▶ **DIRECTIONS**
Please return each record exactly, leaving nothing out.

__________

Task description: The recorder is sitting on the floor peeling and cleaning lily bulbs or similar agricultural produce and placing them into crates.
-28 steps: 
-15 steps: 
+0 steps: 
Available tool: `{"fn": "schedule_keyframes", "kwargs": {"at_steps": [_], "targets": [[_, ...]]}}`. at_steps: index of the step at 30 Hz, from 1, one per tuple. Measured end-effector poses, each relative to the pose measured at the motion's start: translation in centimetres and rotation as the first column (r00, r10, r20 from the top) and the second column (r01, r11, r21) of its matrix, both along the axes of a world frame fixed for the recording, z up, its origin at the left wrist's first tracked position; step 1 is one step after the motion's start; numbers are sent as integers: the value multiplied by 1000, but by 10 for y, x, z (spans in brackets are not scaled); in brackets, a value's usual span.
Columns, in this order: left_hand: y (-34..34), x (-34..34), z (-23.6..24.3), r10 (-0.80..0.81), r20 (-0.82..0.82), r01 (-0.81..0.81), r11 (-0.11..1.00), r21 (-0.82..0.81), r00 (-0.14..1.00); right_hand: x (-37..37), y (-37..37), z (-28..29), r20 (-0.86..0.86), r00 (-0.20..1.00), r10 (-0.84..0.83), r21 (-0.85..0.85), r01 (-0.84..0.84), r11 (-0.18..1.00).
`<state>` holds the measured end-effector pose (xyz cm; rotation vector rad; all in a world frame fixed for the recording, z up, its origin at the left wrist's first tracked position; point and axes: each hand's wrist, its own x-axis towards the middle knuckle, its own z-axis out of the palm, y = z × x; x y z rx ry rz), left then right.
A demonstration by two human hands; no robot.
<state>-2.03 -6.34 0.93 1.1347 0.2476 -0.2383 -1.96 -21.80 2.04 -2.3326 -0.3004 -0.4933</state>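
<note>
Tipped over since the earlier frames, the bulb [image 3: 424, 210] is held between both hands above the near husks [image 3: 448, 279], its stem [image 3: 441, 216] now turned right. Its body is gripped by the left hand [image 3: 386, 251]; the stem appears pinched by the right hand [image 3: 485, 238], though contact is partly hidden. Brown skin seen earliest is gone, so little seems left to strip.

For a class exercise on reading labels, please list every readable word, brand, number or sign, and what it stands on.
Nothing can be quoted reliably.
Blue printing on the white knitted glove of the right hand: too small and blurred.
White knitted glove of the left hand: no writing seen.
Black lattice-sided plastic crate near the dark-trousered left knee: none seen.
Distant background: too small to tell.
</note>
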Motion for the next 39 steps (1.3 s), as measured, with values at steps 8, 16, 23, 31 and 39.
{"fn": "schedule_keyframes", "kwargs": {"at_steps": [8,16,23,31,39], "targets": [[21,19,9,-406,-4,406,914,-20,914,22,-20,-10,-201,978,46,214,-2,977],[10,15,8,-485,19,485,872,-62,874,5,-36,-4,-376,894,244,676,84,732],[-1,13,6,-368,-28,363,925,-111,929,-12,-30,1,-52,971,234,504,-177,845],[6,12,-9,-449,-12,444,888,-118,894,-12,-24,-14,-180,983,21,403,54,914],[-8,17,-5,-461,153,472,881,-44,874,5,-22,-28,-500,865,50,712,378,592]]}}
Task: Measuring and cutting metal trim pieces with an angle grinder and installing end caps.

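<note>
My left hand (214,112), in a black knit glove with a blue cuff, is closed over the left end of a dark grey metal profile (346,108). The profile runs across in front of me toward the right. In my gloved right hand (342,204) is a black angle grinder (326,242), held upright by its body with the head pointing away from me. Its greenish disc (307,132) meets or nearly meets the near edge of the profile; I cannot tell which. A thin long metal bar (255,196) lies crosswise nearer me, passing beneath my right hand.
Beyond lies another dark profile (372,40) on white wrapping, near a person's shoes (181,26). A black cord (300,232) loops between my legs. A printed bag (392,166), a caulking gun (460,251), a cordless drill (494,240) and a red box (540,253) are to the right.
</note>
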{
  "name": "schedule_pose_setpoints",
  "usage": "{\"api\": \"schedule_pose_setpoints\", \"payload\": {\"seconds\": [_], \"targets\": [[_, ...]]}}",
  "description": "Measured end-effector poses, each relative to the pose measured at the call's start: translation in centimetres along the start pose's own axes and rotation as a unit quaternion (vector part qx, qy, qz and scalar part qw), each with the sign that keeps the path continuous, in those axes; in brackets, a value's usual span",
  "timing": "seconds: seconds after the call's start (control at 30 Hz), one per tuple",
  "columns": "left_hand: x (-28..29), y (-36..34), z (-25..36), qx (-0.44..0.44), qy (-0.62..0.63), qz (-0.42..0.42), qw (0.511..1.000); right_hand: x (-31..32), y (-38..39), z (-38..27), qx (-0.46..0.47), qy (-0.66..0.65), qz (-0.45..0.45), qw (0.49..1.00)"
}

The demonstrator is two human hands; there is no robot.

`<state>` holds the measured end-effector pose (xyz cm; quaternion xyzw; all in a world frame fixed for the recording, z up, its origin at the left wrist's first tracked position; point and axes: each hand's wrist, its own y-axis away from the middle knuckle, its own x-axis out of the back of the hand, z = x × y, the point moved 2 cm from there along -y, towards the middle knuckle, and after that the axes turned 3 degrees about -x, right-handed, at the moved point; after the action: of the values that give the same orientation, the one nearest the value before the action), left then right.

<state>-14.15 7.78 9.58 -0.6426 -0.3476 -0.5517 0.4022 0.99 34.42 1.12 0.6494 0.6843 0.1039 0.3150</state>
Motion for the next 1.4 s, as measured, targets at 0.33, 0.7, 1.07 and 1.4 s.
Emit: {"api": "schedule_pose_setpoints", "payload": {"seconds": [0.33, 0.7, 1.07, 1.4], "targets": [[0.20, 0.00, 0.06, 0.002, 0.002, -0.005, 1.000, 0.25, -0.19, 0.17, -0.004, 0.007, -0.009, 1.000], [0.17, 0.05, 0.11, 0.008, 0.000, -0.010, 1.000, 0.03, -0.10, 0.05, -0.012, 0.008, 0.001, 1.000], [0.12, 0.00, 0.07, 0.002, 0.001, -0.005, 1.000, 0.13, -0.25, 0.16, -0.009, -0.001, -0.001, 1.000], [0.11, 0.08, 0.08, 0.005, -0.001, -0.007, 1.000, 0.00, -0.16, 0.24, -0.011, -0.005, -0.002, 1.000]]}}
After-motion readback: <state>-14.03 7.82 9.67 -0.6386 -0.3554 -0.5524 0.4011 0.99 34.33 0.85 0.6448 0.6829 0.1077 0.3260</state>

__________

▶ **ANSWER FOR THIS EXERCISE**
Task description: The recorder is sitting on the floor peeling and cleaning lily bulbs or similar agricultural produce and placing them into crates.
-28 steps: 
-15 steps: 
+0 steps: 
Available tool: `{"fn": "schedule_keyframes", "kwargs": {"at_steps": [_], "targets": [[_, ...]]}}`. at_steps: index of the step at 30 Hz, from 1, one per tuple. Measured end-effector poses, each relative to the pose measured at the motion's start: translation in centimetres and rotation as the first column (r00, r10, r20 from the top) and the second column (r01, r11, r21) of its matrix, both along the axes of a world frame fixed for the recording, z up, its origin at the left wrist's first tracked position; step 1 is one step after the motion's start; numbers are sent as integers: the value multiplied by 1000, but by 10 for y, x, z (spans in brackets are not scaled); in brackets, a value's usual span.
Columns, in this order: left_hand: y (-34..34), x (-34..34), z (-23.6..24.3), r10 (-0.80..0.81), r20 (-0.82..0.82), r01 (-0.81..0.81), r11 (-0.11..1.00), r21 (-0.82..0.81), r00 (-0.14..1.00); right_hand: x (-37..37), y (-37..37), z (-28..29), r20 (-0.86..0.86), r00 (-0.20..1.00), r10 (-0.84..0.83), r21 (-0.85..0.85), r01 (-0.84..0.84), r11 (-0.18..1.00).
`<state>` holds the measured end-effector pose (xyz cm; rotation vector rad; all in a world frame fixed for the recording, z up, its origin at the left wrist's first tracked position; point and axes: each hand's wrist, its own x-axis towards the middle knuckle, its own z-axis out of the palm, y = z × x; x y z rx ry rz), left then right.
A demonstration by two human hands; no robot.
<state>-2.03 -6.34 0.93 1.1347 0.2476 -0.2383 -1.96 -21.80 2.04 -2.3326 -0.3004 -0.4933</state>
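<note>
Tipped over since the earlier frames, the bulb [image 3: 424, 210] is held between both hands above the near husks [image 3: 448, 279], its stem [image 3: 441, 216] now turned right. Its body is gripped by the left hand [image 3: 386, 251]; the stem appears pinched by the right hand [image 3: 485, 238], though contact is partly hidden. Brown skin seen earliest is gone, so little seems left to strip.

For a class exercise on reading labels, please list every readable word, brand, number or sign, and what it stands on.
Nothing can be quoted reliably.
Blue printing on the white knitted glove of the right hand: too small and blurred.
White knitted glove of the left hand: no writing seen.
Black lattice-sided plastic crate near the dark-trousered left knee: none seen.
Distant background: too small to tell.
</note>
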Motion for the next 39 steps (1.3 s), as measured, with values at steps 8, 16, 23, 31 and 39.
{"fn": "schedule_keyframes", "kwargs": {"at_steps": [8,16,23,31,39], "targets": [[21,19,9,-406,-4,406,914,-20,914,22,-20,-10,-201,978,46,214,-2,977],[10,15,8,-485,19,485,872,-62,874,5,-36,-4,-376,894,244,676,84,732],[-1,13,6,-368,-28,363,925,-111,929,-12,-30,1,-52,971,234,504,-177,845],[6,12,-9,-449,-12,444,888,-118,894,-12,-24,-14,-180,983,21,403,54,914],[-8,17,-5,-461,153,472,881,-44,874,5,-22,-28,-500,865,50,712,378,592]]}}
Task: Measuring and cutting metal trim pieces with an angle grinder and installing end caps.

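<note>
My left hand (214,112), in a black knit glove with a blue cuff, is closed over the left end of a dark grey metal profile (346,108). The profile runs across in front of me toward the right. In my gloved right hand (342,204) is a black angle grinder (326,242), held upright by its body with the head pointing away from me. Its greenish disc (307,132) meets or nearly meets the near edge of the profile; I cannot tell which. A thin long metal bar (255,196) lies crosswise nearer me, passing beneath my right hand.
Beyond lies another dark profile (372,40) on white wrapping, near a person's shoes (181,26). A black cord (300,232) loops between my legs. A printed bag (392,166), a caulking gun (460,251), a cordless drill (494,240) and a red box (540,253) are to the right.
</note>
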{
  "name": "schedule_pose_setpoints",
  "usage": "{\"api\": \"schedule_pose_setpoints\", \"payload\": {\"seconds\": [_], \"targets\": [[_, ...]]}}",
  "description": "Measured end-effector poses, each relative to the pose measured at the call's start: translation in centimetres along the start pose's own axes and rotation as a unit quaternion (vector part qx, qy, qz and scalar part qw), each with the sign that keeps the path continuous, in those axes; in brackets, a value's usual span",
  "timing": "seconds: seconds after the call's start (control at 30 Hz), one per tuple",
  "columns": "left_hand: x (-28..29), y (-36..34), z (-25..36), qx (-0.44..0.44), qy (-0.62..0.63), qz (-0.42..0.42), qw (0.511..1.000); right_hand: x (-31..32), y (-38..39), z (-38..27), qx (-0.46..0.47), qy (-0.66..0.65), qz (-0.45..0.45), qw (0.49..1.00)"
}

The demonstrator is two human hands; there is no robot.

`<state>` holds the measured end-effector pose (xyz cm; quaternion xyzw; all in a world frame fixed for the recording, z up, its origin at the left wrist's first tracked position; point and axes: each hand's wrist, its own y-axis away from the middle knuckle, its own x-axis out of the back of the hand, z = x × y, the point moved 2 cm from there along -y, towards the middle knuckle, and after that the axes turned 3 degrees about -x, right-handed, at the moved point; after the action: of the values that give the same orientation, the one nearest the value before the action), left then right.

<state>-14.15 7.78 9.58 -0.6426 -0.3476 -0.5517 0.4022 0.99 34.42 1.12 0.6494 0.6843 0.1039 0.3150</state>
Motion for the next 1.4 s, as measured, targets at 0.33, 0.7, 1.07 and 1.4 s.
Emit: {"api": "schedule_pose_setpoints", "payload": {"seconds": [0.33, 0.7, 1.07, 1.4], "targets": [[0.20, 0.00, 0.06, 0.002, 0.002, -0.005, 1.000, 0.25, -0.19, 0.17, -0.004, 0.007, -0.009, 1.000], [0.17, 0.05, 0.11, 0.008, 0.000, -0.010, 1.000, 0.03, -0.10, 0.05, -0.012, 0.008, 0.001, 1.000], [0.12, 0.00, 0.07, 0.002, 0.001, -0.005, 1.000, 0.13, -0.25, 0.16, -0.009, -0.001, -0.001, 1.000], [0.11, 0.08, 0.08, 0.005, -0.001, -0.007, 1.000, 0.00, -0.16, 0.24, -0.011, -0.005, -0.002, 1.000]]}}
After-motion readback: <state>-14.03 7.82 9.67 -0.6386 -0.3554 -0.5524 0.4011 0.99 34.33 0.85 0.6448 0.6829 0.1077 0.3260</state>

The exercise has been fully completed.